Statistician Nate Silver on Sunday said Republicans are now slight favorites to win at least six seats and take control of the Senate.
In an interview that aired on ABC’s “This Week,” Silver said the GOP has a 60 percent chance of winning control of the Senate and a 30 percent chance to win it big. The Democrats, by contrast, have only a 40 percent chance of holding onto their majority, he said.
Arkansas is one state where Republicans have been "pretty consistently ahead in the polls,” he said. “We give them a 70 percent chance of winning in Arkansas. Louisiana is about 55 percent. North Carolina is a purple state so that’s about as 50-50 as it gets.”
Rep. Tom Cotton (R) is challenging incumbent Democratic Sen. Mark Pryor in Arkansas. Rep. Bill Cassidy (R), among others, is running against incumbent Democratic Sen. Mary Landrieu in Louisiana. A slew of GOP candidates are running to unseat incumbent Democratic Sen. Kay Hagan in North Carolina.
The GOP has a 45 percent chance to win in Alaska and Michigan, 35 percent chance in Colorado and 30 percent chance in Iowa, Silver said on “This Week.”

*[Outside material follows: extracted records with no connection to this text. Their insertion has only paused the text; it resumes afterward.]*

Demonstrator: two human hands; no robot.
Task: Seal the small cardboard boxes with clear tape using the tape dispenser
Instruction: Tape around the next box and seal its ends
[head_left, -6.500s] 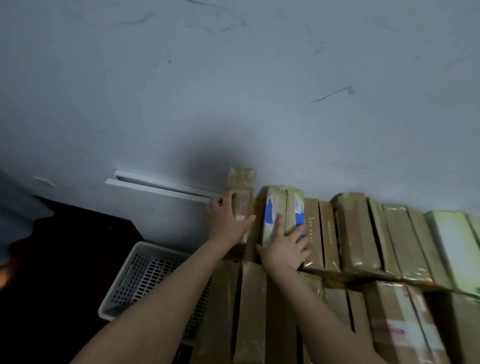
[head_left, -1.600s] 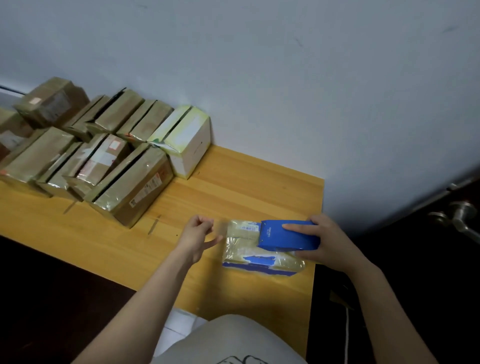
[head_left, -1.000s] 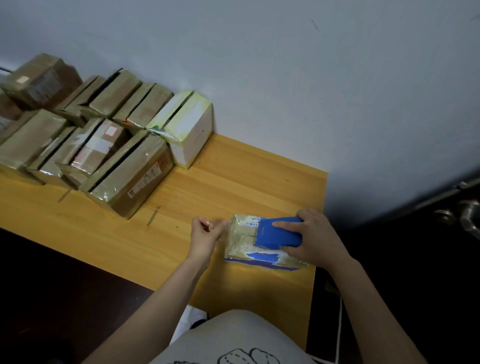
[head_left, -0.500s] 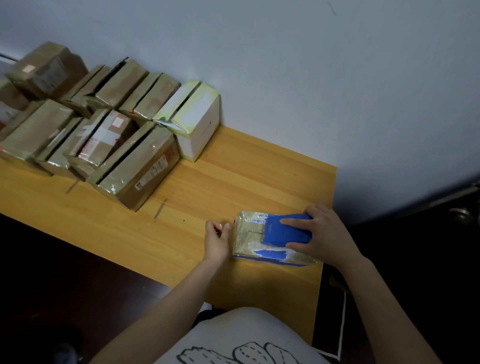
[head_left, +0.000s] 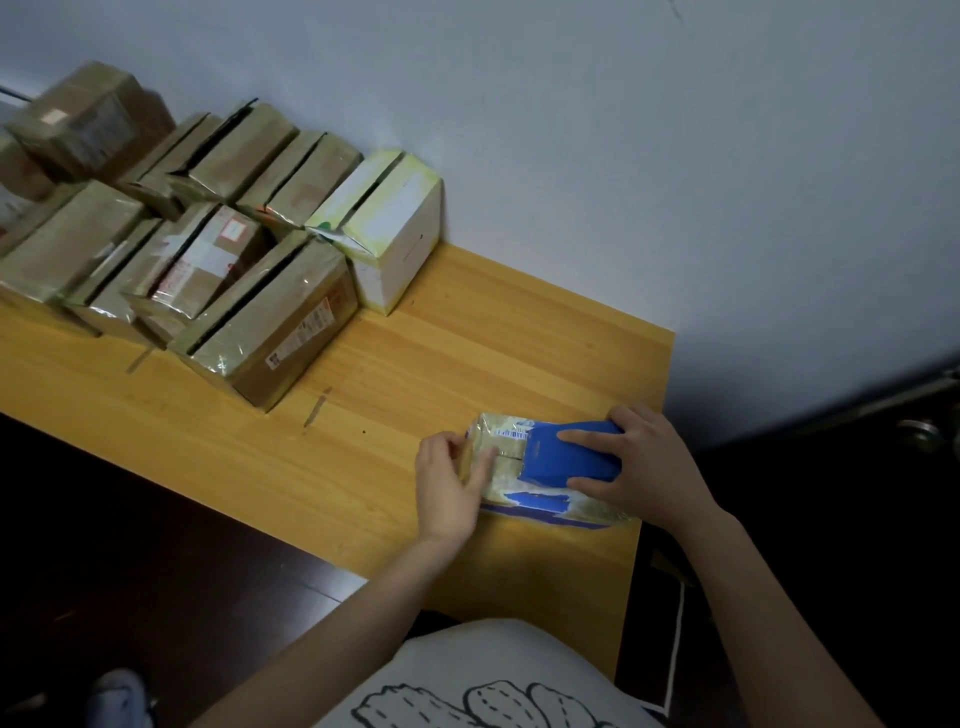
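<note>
A small tape-wrapped box (head_left: 506, 486) with blue print lies near the right end of the wooden table (head_left: 415, 364). On its top sits the blue tape dispenser (head_left: 566, 457). My right hand (head_left: 644, 467) grips the dispenser from the right, index finger along its top, thumb at its near side. My left hand (head_left: 449, 486) is at the box's left end, thumb on the top edge and fingers against the end face. The tape itself is too clear to make out.
Several taped cardboard boxes (head_left: 270, 327) stand in rows at the table's back left, ending in a white box (head_left: 395, 244) against the grey wall. Bare wood lies between them and my hands. The table's right edge is just past the box; the floor is dark.
My left hand has closed in onto the box's left end, its thumb now on the top edge. My right hand keeps the dispenser on the box top. The view shifted slightly.
</note>
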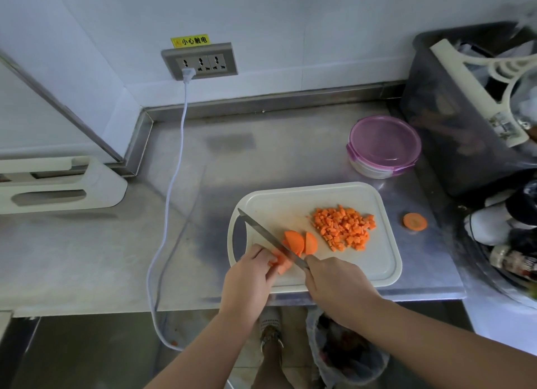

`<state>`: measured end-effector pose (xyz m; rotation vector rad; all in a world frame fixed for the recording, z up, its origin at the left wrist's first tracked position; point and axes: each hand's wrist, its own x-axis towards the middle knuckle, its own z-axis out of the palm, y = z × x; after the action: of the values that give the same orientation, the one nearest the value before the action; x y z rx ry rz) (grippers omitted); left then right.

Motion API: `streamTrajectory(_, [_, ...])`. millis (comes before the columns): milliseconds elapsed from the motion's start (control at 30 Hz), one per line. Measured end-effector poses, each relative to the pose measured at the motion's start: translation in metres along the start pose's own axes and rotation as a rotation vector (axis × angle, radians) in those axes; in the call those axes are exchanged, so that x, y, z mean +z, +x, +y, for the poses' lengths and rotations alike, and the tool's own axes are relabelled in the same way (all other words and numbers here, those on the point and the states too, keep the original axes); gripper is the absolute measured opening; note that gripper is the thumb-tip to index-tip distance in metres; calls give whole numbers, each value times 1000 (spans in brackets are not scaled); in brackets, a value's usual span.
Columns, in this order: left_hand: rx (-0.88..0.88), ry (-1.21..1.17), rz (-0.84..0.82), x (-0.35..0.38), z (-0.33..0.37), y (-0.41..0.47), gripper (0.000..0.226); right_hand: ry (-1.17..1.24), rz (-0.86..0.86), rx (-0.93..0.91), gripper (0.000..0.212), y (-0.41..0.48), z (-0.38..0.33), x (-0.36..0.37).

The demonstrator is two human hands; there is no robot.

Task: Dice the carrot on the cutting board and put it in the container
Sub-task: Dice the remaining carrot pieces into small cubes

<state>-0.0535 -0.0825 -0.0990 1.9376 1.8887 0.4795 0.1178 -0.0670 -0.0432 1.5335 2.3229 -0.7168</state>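
Note:
A white cutting board (377,260) lies on the steel counter. On it, a pile of diced carrot (344,227) sits toward the right. Near the board's front left lies the uncut carrot piece (280,262), and my left hand (247,281) holds it down with curled fingers. Two cut slices (302,241) lean just beyond the blade. My right hand (334,284) grips the handle of a long knife (267,236), whose blade crosses the carrot diagonally. The round container with a purple lid (383,146) stands behind the board, lid on.
One carrot slice (415,221) lies on the counter right of the board. A dark bin (453,118) and cluttered items stand at the right. A white cord (171,185) hangs from the wall socket (200,60) across the counter's left. A bagged waste bin (345,356) stands below.

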Motion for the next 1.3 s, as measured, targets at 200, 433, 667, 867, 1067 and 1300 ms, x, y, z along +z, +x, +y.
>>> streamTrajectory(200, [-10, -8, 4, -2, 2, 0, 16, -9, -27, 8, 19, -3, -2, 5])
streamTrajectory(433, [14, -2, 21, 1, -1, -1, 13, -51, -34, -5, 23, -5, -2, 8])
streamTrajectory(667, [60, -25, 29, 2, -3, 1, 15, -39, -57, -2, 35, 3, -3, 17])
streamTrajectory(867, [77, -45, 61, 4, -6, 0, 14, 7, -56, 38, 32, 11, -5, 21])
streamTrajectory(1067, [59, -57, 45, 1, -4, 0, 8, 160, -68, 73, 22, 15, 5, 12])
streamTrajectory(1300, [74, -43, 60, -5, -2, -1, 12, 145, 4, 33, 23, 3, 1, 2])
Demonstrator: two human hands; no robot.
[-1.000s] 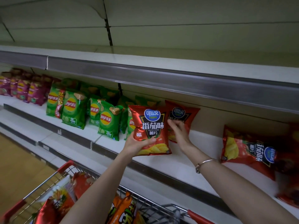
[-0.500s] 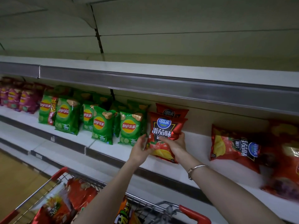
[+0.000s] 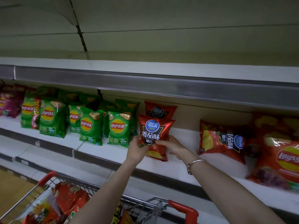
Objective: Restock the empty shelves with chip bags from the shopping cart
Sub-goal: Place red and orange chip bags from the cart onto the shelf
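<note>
Red bag [image 3: 153,131] on the shelf [image 3: 113,152] now, not mid-air; left hand [image 3: 137,148] + right hand [image 3: 174,147] pinch its middle, prob release next.

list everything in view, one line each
held tomato bag: one, red, upright on middle shelf
second tomato bag: one, red, behind it
green Lay's bags: several, green, left of it
purple bags: few, purple, far left
sideways tomato bag: one, red, lying to the right
large Lay's bag: one, red, far right
middle shelf: one, white, centre
shopping cart: one, wire with red handle, bottom
cart bags: several, red and orange, inside cart
bracelet: one, silver, right wrist
left hand: one, grips held bag's lower left
right hand: one, grips its lower right
</note>
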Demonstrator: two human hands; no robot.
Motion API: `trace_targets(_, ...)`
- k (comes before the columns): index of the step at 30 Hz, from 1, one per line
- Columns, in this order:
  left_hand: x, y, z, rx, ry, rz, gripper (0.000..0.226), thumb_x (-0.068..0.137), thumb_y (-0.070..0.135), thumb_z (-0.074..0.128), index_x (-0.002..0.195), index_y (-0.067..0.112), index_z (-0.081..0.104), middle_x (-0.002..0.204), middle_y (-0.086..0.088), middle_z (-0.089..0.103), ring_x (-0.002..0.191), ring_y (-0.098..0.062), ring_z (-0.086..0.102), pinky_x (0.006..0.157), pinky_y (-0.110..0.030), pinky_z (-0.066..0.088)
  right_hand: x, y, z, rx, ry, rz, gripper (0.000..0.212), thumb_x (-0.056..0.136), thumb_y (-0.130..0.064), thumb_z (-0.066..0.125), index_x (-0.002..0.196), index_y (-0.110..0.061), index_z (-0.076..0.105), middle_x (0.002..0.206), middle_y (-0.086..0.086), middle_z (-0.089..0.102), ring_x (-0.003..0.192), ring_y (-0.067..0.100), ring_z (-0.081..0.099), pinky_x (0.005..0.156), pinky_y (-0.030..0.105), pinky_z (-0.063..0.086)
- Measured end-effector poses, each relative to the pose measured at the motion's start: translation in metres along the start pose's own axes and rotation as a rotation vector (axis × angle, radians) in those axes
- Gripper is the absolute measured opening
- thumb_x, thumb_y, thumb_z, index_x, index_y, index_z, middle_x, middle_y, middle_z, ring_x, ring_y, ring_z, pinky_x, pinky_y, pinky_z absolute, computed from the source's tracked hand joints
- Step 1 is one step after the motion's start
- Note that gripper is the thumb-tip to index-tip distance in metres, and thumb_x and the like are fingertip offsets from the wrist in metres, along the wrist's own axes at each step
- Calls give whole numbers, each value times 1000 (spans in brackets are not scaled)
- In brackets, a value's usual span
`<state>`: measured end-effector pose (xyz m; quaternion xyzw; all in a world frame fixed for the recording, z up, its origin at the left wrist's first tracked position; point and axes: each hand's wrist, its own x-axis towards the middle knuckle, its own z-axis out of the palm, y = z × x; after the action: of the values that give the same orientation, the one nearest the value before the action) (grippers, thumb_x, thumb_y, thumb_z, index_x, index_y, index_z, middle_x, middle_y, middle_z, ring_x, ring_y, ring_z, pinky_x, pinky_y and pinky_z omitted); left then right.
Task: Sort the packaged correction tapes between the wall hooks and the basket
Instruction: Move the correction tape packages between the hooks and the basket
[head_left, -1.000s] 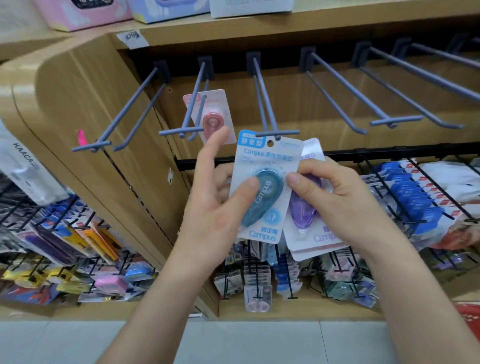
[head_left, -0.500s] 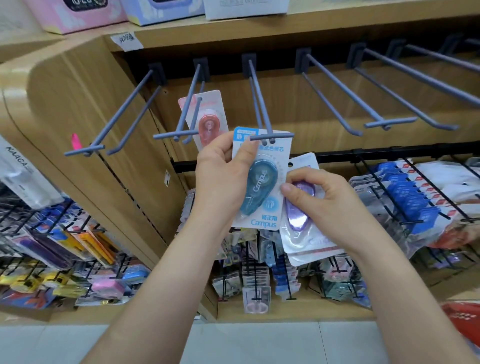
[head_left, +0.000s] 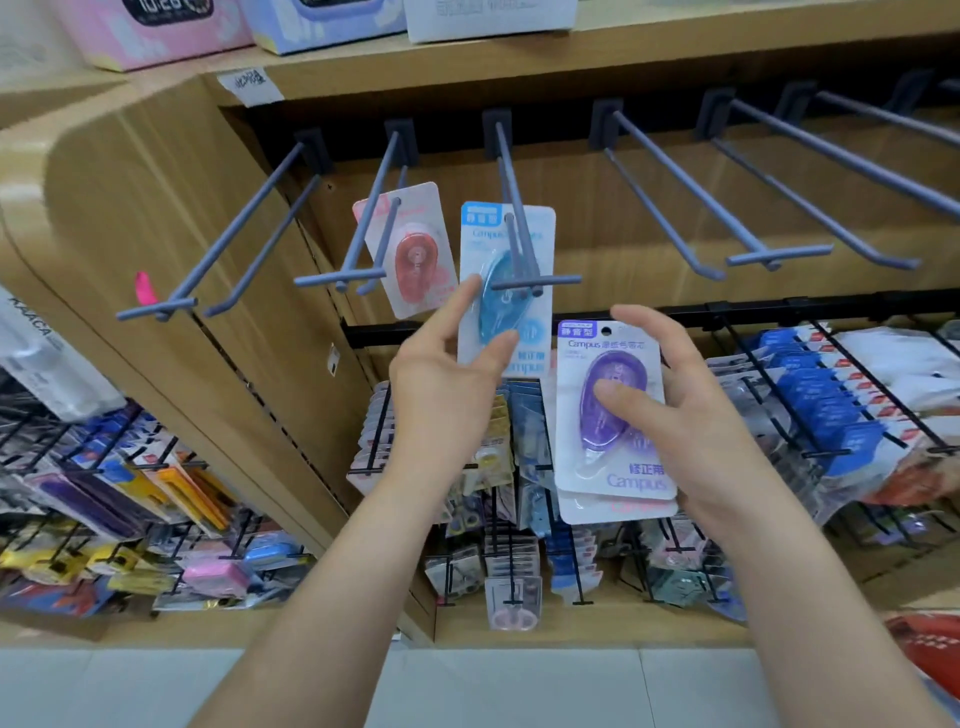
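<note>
A blue correction tape pack (head_left: 530, 332) hangs on the third grey wall hook (head_left: 519, 228). My left hand (head_left: 447, 384) is at its lower left, fingers spread, with thumb and index fingertip resting on the card's front. A pink correction tape pack (head_left: 415, 260) hangs on the second hook (head_left: 374, 208). My right hand (head_left: 706, 415) holds a purple correction tape pack (head_left: 639, 467) below and to the right of the blue one, thumb on its front. A second pack (head_left: 613, 512) sits behind it, only its lower edge showing.
Bare grey hooks stick out at the left (head_left: 228, 249) and to the right (head_left: 691, 208). Black wire racks (head_left: 810, 374) below are packed with stationery. Boxes (head_left: 156, 31) stand on the top shelf. A red object (head_left: 924, 644) shows at the lower right edge.
My left hand has slid the blue pack onto the third hook and loosened its grip. My right hand drew the purple pack out to the right, so its front now shows fully.
</note>
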<state>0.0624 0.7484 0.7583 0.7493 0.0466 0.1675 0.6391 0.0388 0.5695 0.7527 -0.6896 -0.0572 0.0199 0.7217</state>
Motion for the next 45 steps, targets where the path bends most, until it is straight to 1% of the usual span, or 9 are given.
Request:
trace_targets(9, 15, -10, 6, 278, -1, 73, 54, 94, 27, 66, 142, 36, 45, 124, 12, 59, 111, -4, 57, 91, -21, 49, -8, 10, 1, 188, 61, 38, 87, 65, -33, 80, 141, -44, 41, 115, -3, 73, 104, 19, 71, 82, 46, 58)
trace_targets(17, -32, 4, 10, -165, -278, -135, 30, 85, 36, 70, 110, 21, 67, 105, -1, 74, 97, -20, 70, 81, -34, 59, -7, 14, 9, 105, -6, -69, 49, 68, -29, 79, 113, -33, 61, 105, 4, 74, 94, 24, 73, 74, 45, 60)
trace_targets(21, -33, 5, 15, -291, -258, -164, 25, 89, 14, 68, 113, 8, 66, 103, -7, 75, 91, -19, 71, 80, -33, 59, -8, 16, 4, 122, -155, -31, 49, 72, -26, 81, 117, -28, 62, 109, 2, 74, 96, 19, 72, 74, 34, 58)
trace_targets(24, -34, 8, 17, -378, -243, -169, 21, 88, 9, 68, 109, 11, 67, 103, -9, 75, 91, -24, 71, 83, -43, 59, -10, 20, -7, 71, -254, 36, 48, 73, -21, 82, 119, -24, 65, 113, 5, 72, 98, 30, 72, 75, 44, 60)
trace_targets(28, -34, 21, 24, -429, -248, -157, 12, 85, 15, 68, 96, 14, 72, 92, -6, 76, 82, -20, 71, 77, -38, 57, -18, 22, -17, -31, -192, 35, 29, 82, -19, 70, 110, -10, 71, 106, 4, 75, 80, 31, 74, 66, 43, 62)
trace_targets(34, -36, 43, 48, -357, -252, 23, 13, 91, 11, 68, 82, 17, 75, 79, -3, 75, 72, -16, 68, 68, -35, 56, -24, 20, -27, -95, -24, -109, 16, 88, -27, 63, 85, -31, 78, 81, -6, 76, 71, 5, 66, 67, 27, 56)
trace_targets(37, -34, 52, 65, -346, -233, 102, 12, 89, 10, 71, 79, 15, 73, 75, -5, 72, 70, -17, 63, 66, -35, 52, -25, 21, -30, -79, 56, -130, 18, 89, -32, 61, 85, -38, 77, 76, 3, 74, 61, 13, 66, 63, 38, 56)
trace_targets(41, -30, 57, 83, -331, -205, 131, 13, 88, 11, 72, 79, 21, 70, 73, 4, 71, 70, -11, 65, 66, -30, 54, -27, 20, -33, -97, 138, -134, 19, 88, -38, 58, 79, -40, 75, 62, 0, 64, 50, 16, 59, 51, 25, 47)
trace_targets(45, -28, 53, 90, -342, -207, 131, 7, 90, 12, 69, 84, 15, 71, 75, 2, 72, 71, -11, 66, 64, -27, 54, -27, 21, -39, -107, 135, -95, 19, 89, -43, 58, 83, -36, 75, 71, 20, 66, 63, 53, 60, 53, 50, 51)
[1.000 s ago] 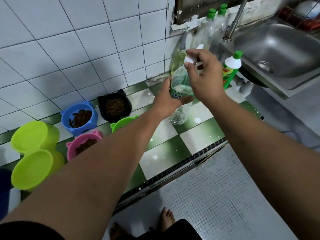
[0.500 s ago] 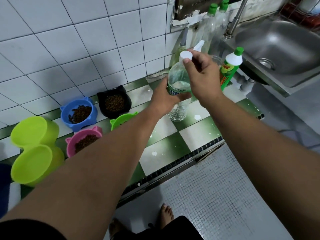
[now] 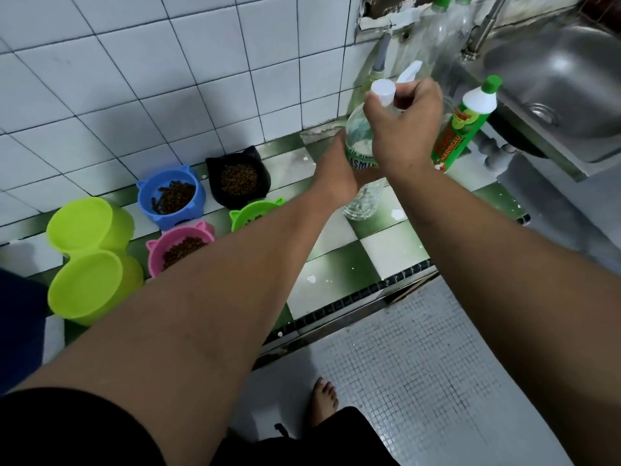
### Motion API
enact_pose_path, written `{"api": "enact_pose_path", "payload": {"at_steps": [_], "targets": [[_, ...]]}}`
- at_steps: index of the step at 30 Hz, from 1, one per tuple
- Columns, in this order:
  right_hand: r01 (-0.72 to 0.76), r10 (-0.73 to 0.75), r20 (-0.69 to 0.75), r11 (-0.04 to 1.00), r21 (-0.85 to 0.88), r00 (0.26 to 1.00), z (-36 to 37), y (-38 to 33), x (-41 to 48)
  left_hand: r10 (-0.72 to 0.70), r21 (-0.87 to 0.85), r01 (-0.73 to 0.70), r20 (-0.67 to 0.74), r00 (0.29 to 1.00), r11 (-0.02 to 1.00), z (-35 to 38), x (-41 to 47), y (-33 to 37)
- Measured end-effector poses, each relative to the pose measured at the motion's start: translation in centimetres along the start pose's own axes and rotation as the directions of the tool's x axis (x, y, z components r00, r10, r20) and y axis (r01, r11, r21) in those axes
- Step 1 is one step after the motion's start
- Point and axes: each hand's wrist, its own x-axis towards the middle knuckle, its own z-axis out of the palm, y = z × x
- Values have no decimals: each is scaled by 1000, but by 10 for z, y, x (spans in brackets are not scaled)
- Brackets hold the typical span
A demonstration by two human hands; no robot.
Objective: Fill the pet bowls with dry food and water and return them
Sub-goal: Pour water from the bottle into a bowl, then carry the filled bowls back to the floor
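A clear water bottle (image 3: 361, 196) stands on the green-and-white tiled ledge (image 3: 386, 250). My left hand (image 3: 336, 173) grips its middle at the label. My right hand (image 3: 403, 129) pinches its white cap (image 3: 383, 90) at the top. To the left sit a blue bowl (image 3: 171, 196), a black bowl (image 3: 238, 178) and a pink bowl (image 3: 179, 247), each with brown dry food. A green cat-ear bowl (image 3: 252, 216) is partly hidden behind my left forearm. Two lime-green bowls (image 3: 87, 257) stand empty at the far left.
A green cleaner bottle (image 3: 463, 126) stands just right of my right hand. More bottles (image 3: 440, 38) line the white tiled wall. A steel sink (image 3: 554, 85) with a tap is at the upper right. My bare foot (image 3: 324, 401) is on the grey mosaic floor.
The white cap now shows plainly above my right hand's fingers, which have shifted on it. The bottle and my left hand have stayed in place.
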Motion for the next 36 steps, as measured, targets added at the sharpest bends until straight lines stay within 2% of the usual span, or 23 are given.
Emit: {"api": "enact_pose_path", "payload": {"at_steps": [2,3,7,10,13,17,23,26,29,32,36], "targets": [[-8,8,-9,1000,-5,1000,-1,-2,-2,-21,104,19,20,1000,994,-4,-1,1],[-12,12,-11,1000,-10,1000,-2,-3,-5,-70,35,69,37,997,997,-4,-4,2],[7,-12,-55,996,-87,998,-5,-10,-20,-132,-37,135,82,988,990,-21,-14,0],[48,-71,-112,979,-198,991,-5,-20,-42,-147,-60,148,22,989,987,-46,-27,-18],[119,-150,-115,964,-238,982,3,-31,-68,-171,-65,167,-67,983,984,-76,-49,-42],[167,-183,-42,955,-244,982,25,-41,-97,-238,-120,220,-167,957,968,-115,-82,-73],[234,-218,139,966,-106,966,67,-49,-145,-284,-157,246,-298,911,956,-162,-132,-102],[110,-87,310,992,-58,947,88,-29,-160,-339,-119,318,-374,863,941,-179,-159,-122],[-83,170,481,977,-197,860,99,-1,-168,-404,-79,420,-479,780,904,-187,-183,-147],[-193,374,544,912,-361,751,102,29,-172,-471,-70,516,-525,708,854,-187,-201,-167],[-258,518,552,838,-481,654,102,49,-173,-572,-131,608,-537,621,783,-182,-207,-188]]}}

Silver predicts Republicans will pick up six Senate seats, but they could win as many as 11.
New Hampshire might not be in play, however, despite former Massachusetts Sen. Scott Brown (R) recently entering the race, Silver said.
“We think the Republican opportunity in New Hampshire is a little overhyped. Scott Brown was extremely popular in a different state four years ago.”
Silver’s last forecast, in July 2013, concluded the race for Senate control was a toss up.
“The Democrats’ position has deteriorated somewhat since last summer, with President Obama’s approval ratings down to 42 or 43 percent from an average of about 45 percent before,” Silver writes in his latest post at ESPN's fivethirtyeight.com.
“Furthermore, as compared with 2010 or 2012, the GOP has done a better job of recruiting credible candidates, with some exceptions,” he added.
Silver’s blog at The New York Times accurately predicted every state in the 2012 presidential election.
Rep. Tom Cole (R-Okla.) on "This Week" said the GOP's expanding playing field in recent months supports Silver's latest predictions.
Obama also didn't win the states in 2012 that Silver identified as being swing districts or leaning toward the GOP.
"Most of the places that Silver ticked off are red states that the president lost poorly — lost badly in the last election," Cole said.
“This is a snapshot in time,” Rep. Keith Ellison (D-Minn.) cautioned on “This Week.” “I think this is going to motivate our base,” he added.